In a short time, the young couple had cut ties with their family and lost their brother and their child. The story hit me harder than I had expected. I'd already been feeling on edge when I'd decided to come to the café.

"Excuse me for a moment." I looked for the door I knew led out the back of the building. My hands shook as I struggled to open the door. The sunlight outside was too bright, but it didn't matter because my eyes were closed and all I could see was the image inside my head that was causing my panic. The image of the last time I'd seen my brother, not knowing it would be the last.

"Tiago! Are you okay?"

A pair of small arms came around me and a calm voice told me to take in a breath and hold it, then let it out. I kept doing it until the buzzing went and I could breathe better. That's when I realized Teresa was standing in front of me. Her hands went from rubbing circles on my back to wiping my tear-covered face.

"I'm so sorry," was all I could say. "I'm so sorry."

"What are you sorry for, my dear?" Her voice was calm and soothing, much like my mother's had once been. I shook my head to stop myself from talking because if I let out all the pain in my heart, I was absolutely certain I would crumble into a million pieces.

"Come on, dear. Let's go inside."

I got up and followed Teresa to the table where she'd placed the coffee and custard tart I'd asked for earlier.

"I'm sorry about that. I guess I wasn't expecting Vítor's story to hit me so hard," I confessed.

"You will find your brother, my dear," Teresa said, squeezing my hands reassuringly. There was a part of me that doubted it. Sadly, that part was getting louder with each month that passed and I didn't find Afonso.

"Tell me about Vítor. What was he like?"

Teresa smiled. "He was a gentle person, so kind and honest. You could read him like a book. He would try so hard to show a brave face when he was upset, but we could see through it." Her eyes saddened. "I think that's why he became such an easy target for his father. When Mário wanted to be friendly with me at school, Vítor got close to Paula to help his big brother. They became best friends. I always wondered if they'd eventually get married because they were inseparable, especially after Joel's mom left to live in America."

"What kind of things did he like?"

"He always carried a drawing pad with him. He liked to draw things that caught his eye, people, buildings, the world around him. He was so excited to become an uncle."
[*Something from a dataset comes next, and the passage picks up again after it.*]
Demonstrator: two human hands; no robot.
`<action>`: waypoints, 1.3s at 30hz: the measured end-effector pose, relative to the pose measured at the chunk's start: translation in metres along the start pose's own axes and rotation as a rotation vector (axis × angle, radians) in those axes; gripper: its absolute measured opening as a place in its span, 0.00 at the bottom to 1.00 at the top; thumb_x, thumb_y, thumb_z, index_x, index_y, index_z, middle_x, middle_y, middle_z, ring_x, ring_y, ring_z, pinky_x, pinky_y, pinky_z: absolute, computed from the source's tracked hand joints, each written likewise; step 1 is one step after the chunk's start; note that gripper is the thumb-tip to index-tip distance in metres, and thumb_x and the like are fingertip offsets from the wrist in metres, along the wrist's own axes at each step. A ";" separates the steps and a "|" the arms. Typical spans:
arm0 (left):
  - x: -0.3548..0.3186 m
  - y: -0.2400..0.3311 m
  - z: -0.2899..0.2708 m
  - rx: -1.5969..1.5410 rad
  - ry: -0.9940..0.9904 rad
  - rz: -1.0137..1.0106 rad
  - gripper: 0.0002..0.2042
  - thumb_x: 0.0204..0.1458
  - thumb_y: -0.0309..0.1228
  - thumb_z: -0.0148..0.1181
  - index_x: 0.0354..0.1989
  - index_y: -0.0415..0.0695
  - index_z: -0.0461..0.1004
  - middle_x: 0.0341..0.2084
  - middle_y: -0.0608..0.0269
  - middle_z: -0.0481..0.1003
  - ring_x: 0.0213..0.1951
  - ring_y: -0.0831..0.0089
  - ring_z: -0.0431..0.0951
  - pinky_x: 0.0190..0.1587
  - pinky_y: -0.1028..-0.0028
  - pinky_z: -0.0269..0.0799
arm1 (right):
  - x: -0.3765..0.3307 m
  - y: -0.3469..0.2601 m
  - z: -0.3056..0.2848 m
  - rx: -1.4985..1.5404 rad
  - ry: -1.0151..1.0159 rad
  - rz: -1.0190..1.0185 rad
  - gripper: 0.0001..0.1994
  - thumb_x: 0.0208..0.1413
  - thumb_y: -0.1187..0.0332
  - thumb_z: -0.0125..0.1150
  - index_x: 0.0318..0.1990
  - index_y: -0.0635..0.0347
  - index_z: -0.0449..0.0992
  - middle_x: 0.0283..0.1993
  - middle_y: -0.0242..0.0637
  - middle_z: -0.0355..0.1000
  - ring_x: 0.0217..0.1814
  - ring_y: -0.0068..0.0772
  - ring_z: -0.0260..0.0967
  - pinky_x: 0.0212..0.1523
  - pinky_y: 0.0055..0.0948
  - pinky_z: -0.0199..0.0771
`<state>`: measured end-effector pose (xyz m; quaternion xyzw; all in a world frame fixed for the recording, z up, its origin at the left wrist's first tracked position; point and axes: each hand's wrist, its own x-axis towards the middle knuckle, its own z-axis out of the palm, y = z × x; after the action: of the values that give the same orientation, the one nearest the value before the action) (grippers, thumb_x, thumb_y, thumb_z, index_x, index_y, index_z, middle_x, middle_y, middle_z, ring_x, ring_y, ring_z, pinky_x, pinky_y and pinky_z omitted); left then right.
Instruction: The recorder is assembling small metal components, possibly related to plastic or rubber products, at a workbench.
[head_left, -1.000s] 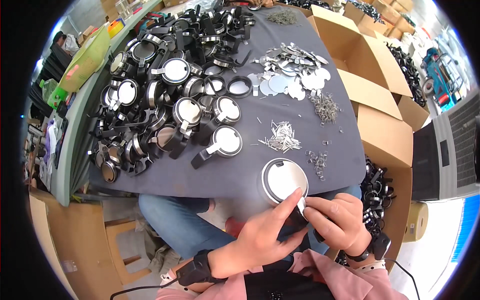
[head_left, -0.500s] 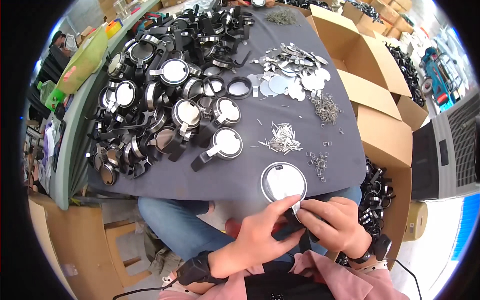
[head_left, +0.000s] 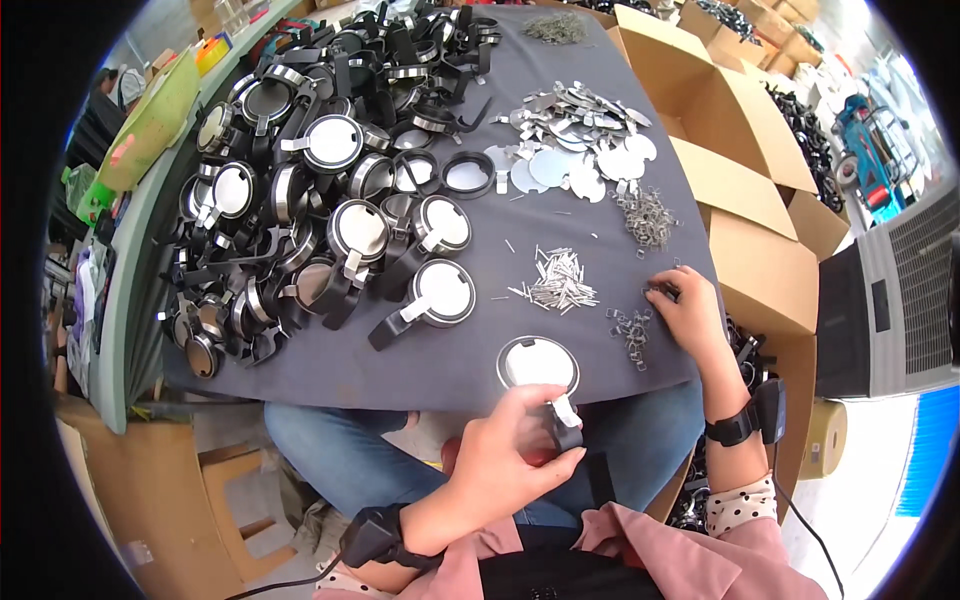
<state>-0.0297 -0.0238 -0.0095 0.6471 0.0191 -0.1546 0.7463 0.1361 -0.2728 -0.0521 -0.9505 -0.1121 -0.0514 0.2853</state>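
Observation:
My left hand [head_left: 505, 455] is closed around the black handle of a round metal-faced lid [head_left: 538, 362], thumb and fingers gripping either side. The lid extends over the near edge of the table. At the right of the table my right hand [head_left: 690, 310] has its thumb and forefinger pinched on a small wire clip [head_left: 648, 291], partly hidden by the fingertips. Just nearer lies a loose group of similar clips [head_left: 630, 338]. Left of that hand is a heap of thin metal pins [head_left: 560, 281]. Small bent springs [head_left: 648, 220] are piled farther back.
Many similar black-handled lids [head_left: 335, 142] are heaped along the left of the dark table [head_left: 430, 375]. Flat metal discs [head_left: 560, 160] are piled at the back, beside a black ring [head_left: 467, 174]. Open cardboard boxes [head_left: 765, 275] stand against the right side; a green bench [head_left: 135, 290] runs along the left.
My right hand has left the lid's handle and moved forward and right to the small clips. My left hand keeps hold of the lid, now slightly lower and to the left.

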 end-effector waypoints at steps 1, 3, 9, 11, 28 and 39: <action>0.000 0.000 0.000 0.000 0.006 -0.009 0.28 0.44 0.14 0.63 0.54 0.41 0.59 0.45 0.52 0.71 0.49 0.67 0.75 0.53 0.69 0.72 | 0.000 -0.002 0.001 -0.027 -0.029 -0.016 0.07 0.45 0.74 0.63 0.34 0.63 0.77 0.32 0.43 0.72 0.36 0.45 0.71 0.38 0.36 0.71; 0.001 -0.001 -0.001 0.010 0.003 0.001 0.28 0.44 0.14 0.62 0.54 0.41 0.59 0.45 0.52 0.72 0.49 0.67 0.75 0.53 0.69 0.72 | 0.003 -0.004 0.000 -0.016 -0.045 -0.027 0.06 0.45 0.74 0.63 0.33 0.62 0.77 0.32 0.43 0.71 0.36 0.45 0.71 0.38 0.36 0.71; 0.001 0.006 0.003 0.022 -0.002 0.014 0.28 0.44 0.14 0.62 0.55 0.41 0.58 0.45 0.51 0.72 0.48 0.66 0.76 0.52 0.69 0.73 | -0.005 -0.013 -0.009 -0.119 -0.070 -0.194 0.05 0.45 0.76 0.62 0.31 0.62 0.75 0.32 0.40 0.71 0.33 0.43 0.70 0.34 0.35 0.70; 0.002 0.013 0.005 -0.004 0.000 0.005 0.28 0.45 0.14 0.62 0.55 0.41 0.58 0.45 0.51 0.72 0.48 0.66 0.76 0.52 0.69 0.73 | -0.014 -0.025 -0.020 -0.066 -0.078 -0.214 0.04 0.45 0.77 0.62 0.31 0.62 0.75 0.32 0.39 0.72 0.31 0.39 0.70 0.32 0.33 0.69; -0.006 0.039 0.014 -0.342 -0.043 -0.083 0.29 0.45 0.18 0.64 0.55 0.39 0.58 0.43 0.56 0.71 0.43 0.75 0.75 0.46 0.76 0.74 | -0.087 -0.139 -0.041 0.453 0.035 -0.455 0.12 0.40 0.83 0.65 0.34 0.61 0.74 0.31 0.38 0.73 0.29 0.32 0.73 0.26 0.24 0.71; -0.004 0.028 0.006 -0.292 -0.055 -0.010 0.23 0.49 0.14 0.55 0.55 0.35 0.59 0.45 0.55 0.70 0.45 0.72 0.75 0.45 0.75 0.74 | -0.071 -0.128 -0.042 0.451 -0.169 -0.556 0.13 0.36 0.80 0.68 0.32 0.59 0.73 0.31 0.35 0.72 0.28 0.35 0.72 0.26 0.28 0.72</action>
<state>-0.0272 -0.0257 0.0195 0.5269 0.0243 -0.1718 0.8320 0.0351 -0.2047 0.0396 -0.7978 -0.3978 -0.0222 0.4525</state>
Teresa's voice left her and tears ran down her face. It was my turn to put my arms around her.

"Aren't we a pair?" I said, trying to inject some humor. "Let me have this coffee before it gets cold, and there's no amount of tears that will stop me eating that custard tart."

She wiped her tears and smiled.

I didn't know what I'd expected when I came to the café to talk to David about Vítor, but I definitely hadn't expected to have my core shaken to the ground.

After twenty-eight years, it would be very difficult to find Vítor, but I'd be damned if I wasn't going to give it my best try.

Coloring with Filipe was the therapy I'd needed after the day I'd had, and I promised I'd take him to the zoo in the next week or so before he went back to school. His excitement was one of the highlights of my week, the other being the man that had starred in all my dreams in the last week, even though he ran away after giving me the best kiss of my life.